** Stored data **
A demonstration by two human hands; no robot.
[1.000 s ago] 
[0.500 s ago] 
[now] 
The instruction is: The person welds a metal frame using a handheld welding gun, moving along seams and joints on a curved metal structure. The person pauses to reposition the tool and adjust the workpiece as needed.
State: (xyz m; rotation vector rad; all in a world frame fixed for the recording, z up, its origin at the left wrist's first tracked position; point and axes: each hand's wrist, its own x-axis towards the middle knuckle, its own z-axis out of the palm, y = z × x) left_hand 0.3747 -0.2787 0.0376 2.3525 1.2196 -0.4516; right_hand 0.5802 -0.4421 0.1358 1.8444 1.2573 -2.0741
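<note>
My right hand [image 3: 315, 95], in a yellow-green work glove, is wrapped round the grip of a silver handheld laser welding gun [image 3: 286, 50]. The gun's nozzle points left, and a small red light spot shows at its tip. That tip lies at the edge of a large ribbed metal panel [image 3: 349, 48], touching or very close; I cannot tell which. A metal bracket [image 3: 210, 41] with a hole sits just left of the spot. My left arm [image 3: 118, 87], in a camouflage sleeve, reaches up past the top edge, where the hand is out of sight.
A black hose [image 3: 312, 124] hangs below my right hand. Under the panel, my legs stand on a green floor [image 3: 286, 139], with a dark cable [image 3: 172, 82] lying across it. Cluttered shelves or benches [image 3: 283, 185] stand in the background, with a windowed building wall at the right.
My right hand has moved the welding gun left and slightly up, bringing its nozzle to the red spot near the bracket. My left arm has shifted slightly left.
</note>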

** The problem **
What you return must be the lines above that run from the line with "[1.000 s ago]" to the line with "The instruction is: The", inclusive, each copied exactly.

** Solution to the exercise **
[1.000 s ago] 
[0.500 s ago] 
[now] 
The instruction is: The person welds a metal frame using a handheld welding gun, moving along seams and joints on a curved metal structure. The person pauses to reposition the tool and adjust the workpiece as needed.

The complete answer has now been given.